# Work request
Reproduce the data below in full and exclude every picture.

# Provided material
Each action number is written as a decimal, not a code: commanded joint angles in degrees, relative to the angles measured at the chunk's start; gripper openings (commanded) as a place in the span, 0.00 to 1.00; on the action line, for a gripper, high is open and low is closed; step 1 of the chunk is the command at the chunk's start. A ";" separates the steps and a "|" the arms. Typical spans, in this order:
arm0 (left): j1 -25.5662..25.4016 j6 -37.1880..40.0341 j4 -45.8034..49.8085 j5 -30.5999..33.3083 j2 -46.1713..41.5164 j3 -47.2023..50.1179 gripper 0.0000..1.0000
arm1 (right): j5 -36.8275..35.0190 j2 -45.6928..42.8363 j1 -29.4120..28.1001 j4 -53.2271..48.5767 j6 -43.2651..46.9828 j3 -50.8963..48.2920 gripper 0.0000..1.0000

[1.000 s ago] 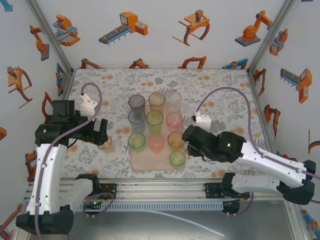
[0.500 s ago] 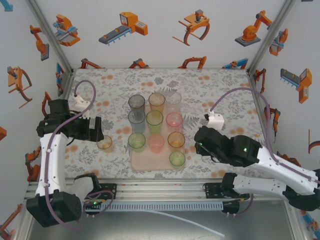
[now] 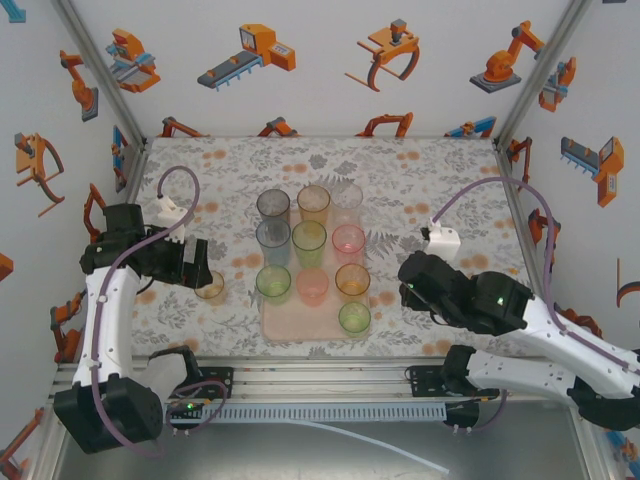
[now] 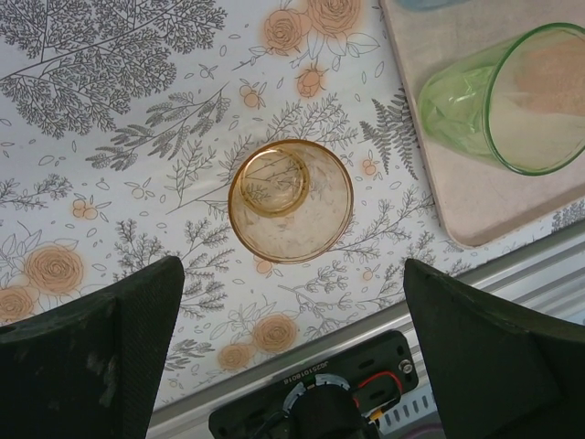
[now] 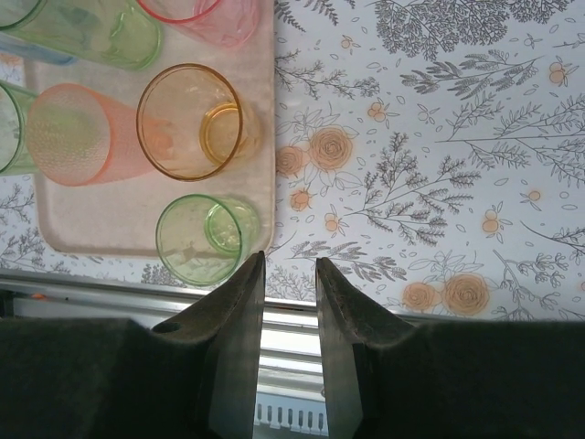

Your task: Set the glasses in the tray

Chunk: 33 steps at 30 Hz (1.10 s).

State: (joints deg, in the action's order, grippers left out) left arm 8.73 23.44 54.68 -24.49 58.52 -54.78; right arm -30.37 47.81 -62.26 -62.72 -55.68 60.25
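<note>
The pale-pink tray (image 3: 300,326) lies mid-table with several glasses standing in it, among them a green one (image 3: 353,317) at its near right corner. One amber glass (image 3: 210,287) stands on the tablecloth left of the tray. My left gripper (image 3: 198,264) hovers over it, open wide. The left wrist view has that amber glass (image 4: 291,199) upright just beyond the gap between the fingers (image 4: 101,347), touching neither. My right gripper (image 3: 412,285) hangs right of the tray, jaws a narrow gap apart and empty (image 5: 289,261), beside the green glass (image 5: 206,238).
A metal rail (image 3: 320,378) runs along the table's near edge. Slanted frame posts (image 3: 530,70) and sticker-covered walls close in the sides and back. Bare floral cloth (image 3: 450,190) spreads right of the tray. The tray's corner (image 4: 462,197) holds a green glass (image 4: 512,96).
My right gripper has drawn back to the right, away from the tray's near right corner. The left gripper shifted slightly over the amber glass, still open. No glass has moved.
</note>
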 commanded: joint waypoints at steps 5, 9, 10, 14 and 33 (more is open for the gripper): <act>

# Result of this exercise
Each action number is written as a decimal, not a code: commanded joint angles in degrees, relative to the angles measured at the chunk's start; gripper openings (commanded) as a place in the span, 0.00 to 1.00; on the action line, for a gripper, high is open and low is closed; step 1 of the chunk is the command at the chunk's start. A ";" separates the steps and a "|" the arms. Typical spans, in this order:
arm0 (left): j1 -25.5662..25.4016 j6 -37.1880..40.0341 j4 -45.8034..49.8085 j5 -30.5999..33.3083 j2 -46.1713..41.5164 j3 -47.2023..50.1179 gripper 0.0000..1.0000
arm1 (right): j5 -36.8275..35.0190 j2 -45.6928..42.8363 j1 -29.4120..28.1001 j4 -53.2271..48.5767 j6 -43.2651..46.9828 j3 -50.8963..48.2920 gripper 0.0000..1.0000

[1.000 s ago] 
[0.500 s ago] 
[now] 
[now] 
[now] 

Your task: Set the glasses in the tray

Chunk: 33 steps at 30 Hz (1.10 s).

State: (joints deg, in the action's order, grippers left out) left arm 8.73 23.44 54.68 -24.49 58.52 -54.78; right arm -30.37 47.81 -62.26 -62.72 -55.68 60.25
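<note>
The pale-pink tray (image 3: 300,326) lies mid-table with several glasses standing in it, among them a green one (image 3: 353,317) at its near right corner. One amber glass (image 3: 210,287) stands on the tablecloth left of the tray. My left gripper (image 3: 198,264) hovers over it, open wide. The left wrist view has that amber glass (image 4: 291,199) upright just beyond the gap between the fingers (image 4: 101,347), touching neither. My right gripper (image 3: 412,285) hangs right of the tray, jaws a narrow gap apart and empty (image 5: 289,261), beside the green glass (image 5: 206,238).
A metal rail (image 3: 320,378) runs along the table's near edge. Slanted frame posts (image 3: 530,70) and sticker-covered walls close in the sides and back. Bare floral cloth (image 3: 450,190) spreads right of the tray. The tray's corner (image 4: 462,197) holds a green glass (image 4: 512,96).
My right gripper has drawn back to the right, away from the tray's near right corner. The left gripper shifted slightly over the amber glass, still open. No glass has moved.
</note>
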 commanded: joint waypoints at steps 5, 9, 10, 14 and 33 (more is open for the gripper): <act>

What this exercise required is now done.